The fundamental issue during negotiations was to determine a test that would accurately locate the one jurisdiction for any set of circumstances that would be the jurisdiction whose law would apply. The result of the analysis was that for financial institutions with many offices, it is often not possible to point to one particular location. Delegates concluded that a test that tried to actually locate a particular securities account would result in an unacceptable level of impossibility or uncertainty.

Over time a new approach was developed:

- the account holder and relevant intermediary may choose in the account agreement the law to govern the issues under the Convention;
- this choice will be respected under the Hague Convention provided that the chosen law is of a place where the relevant intermediary has an office that is involved in the maintenance of securities accounts (a "qualifying office").

== Main rule ==

The main rule of the Convention can be summarised as follows:

- Article 4: The first step is to look to the law expressly agreed between the account holder and its immediate (relevant) intermediary in the account agreement. If no such express designation is made, but the parties have expressly agreed on the law to govern the account agreement, then the governing law shall govern the issues under the Convention.

The second step is to apply the "qualifying office" test. Art 4(2) contains a "black list" of activities, each of which by itself is not sufficient to constitute maintenance of securities accounts.

Article 5(1): Where the previous rule does not provide a result, and a written account agreement exists which "expressly and unambiguously" states that the relevant intermediary entered into the account agreement through a particular office, the applicable law is the law of the location of that office, provided the "qualifying office" test is fulfilled.

Article 5(2) and (3): These provide a fallback where Art 5(1) provides no answer.
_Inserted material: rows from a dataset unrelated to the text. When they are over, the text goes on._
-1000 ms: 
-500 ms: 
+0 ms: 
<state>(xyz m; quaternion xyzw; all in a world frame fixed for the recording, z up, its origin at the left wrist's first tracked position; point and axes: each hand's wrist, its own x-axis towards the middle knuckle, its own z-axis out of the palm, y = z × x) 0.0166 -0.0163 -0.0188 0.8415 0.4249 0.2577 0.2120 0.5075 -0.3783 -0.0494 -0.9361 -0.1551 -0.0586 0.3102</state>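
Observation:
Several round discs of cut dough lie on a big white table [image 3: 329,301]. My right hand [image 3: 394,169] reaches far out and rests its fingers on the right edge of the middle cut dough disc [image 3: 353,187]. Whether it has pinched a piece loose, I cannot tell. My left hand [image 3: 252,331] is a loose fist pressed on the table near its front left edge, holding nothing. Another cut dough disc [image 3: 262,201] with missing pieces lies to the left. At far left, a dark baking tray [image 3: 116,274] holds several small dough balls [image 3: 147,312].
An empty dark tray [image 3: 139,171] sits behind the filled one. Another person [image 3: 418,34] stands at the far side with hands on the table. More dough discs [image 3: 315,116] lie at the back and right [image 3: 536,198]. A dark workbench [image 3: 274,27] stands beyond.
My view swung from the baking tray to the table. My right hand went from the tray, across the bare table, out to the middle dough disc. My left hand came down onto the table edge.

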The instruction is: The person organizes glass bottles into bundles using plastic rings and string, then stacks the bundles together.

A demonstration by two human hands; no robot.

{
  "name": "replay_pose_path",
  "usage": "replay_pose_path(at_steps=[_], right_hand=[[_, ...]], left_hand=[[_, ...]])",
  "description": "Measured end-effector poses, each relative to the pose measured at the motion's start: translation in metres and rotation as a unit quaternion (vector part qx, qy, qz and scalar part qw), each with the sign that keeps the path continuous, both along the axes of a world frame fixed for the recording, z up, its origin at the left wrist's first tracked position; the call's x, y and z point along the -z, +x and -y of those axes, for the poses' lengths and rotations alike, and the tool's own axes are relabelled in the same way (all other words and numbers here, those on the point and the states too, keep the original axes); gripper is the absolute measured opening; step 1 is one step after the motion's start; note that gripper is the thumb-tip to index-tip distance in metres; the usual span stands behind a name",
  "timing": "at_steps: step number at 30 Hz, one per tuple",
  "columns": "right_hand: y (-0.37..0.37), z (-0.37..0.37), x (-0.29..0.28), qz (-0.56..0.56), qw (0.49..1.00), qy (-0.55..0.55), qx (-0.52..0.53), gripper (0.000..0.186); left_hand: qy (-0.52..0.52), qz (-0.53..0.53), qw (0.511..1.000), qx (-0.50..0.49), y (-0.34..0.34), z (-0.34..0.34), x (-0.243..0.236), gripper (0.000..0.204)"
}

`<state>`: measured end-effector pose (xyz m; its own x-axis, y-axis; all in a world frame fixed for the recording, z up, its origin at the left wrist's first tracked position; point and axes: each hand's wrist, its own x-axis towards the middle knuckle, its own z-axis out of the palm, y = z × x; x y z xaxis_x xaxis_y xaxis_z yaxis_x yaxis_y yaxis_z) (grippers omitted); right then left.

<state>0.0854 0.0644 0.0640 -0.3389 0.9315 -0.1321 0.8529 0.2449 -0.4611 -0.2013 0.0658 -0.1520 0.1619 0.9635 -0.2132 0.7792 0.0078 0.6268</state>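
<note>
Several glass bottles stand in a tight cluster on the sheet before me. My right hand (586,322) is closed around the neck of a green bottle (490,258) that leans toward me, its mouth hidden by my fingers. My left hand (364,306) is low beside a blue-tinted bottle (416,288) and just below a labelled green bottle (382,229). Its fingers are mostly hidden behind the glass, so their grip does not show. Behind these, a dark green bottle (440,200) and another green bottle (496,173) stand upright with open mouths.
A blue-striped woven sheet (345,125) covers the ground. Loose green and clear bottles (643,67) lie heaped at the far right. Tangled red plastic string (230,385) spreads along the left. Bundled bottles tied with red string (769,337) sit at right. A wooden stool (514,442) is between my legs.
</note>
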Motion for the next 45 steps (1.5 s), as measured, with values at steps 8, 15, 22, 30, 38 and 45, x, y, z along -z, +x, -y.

Under these provisions, the applicable law is determined with reference to the place of incorporation or organisation of the relevant intermediary, or its principal place of business.

=== Multi-unit states ===

Where the primary rule in Art 4 leads to the law of a territorial unit of a multi-unit state (such as Canada or Australia), Art 12 indicates that the applicable law can be the law of a territorial unit specified in the account agreement provided that the relevant intermediary has a qualifying office somewhere in the multi-unit state.

=== Relevant intermediary as collateral taker ===

In Art 4(3), the Convention expressly provides that it applies in the specific case where an account holder:

1. Holds interests in securities through an intermediary; and
2. Pledges or transfers title to securities held with an intermediary to that particular inventory.

In this situation, the Convention provides that the relevant intermediary is the account holder's own intermediary, and the account agreement between the account holder and its intermediary is the relevant account agreement to determine the law governing either perfection or completion.

== Other issues ==

Other issues governed by the Convention include:

- Issues of priority between competing dispositions;
- The requirements for the realisation of such an interest; and
- The duties of an intermediary to competing claimants to an interest in securities held with the intermediary.

== Other related international conventions ==

In 2003, Unidroit started a negotiation process with a view to harmonise the material aspects of intermediated securities. The purpose is to achieve a further step towards legal integration of securities markets, that consist not only in identifying the applicable law, but also in harmonising some parts of the legislation of the signatory States. These negotiations eventually reached the adoption, in October 2009, of the Geneva Securities Convention.